Assigned task:
Repeat the listing exactly. The images do not belong in the copy.

Raw data:
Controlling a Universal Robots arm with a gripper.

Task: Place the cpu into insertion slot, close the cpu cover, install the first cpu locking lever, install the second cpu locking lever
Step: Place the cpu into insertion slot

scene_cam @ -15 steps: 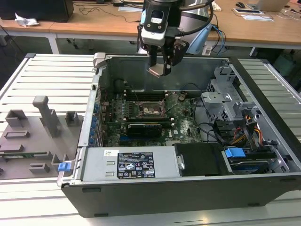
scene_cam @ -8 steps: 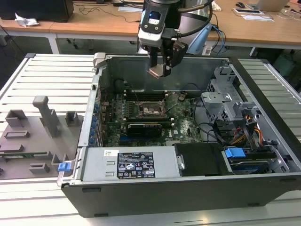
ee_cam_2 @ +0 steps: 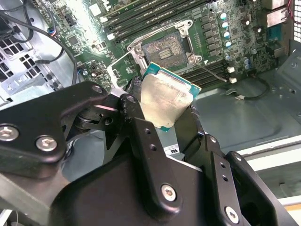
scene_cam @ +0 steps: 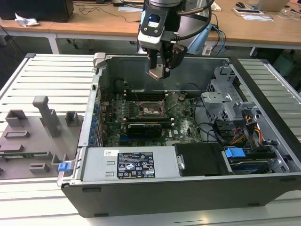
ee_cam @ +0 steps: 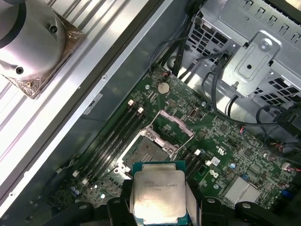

Output of the exercise:
Controlling a Universal Robots arm with a gripper.

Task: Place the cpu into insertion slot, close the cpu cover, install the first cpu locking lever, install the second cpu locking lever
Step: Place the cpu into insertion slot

scene_cam @ -15 steps: 
scene_cam @ -8 steps: 
ee_cam_2 @ +0 steps: 
scene_cam @ +0 steps: 
ee_cam @ +0 steps: 

The exercise has been carried out completely.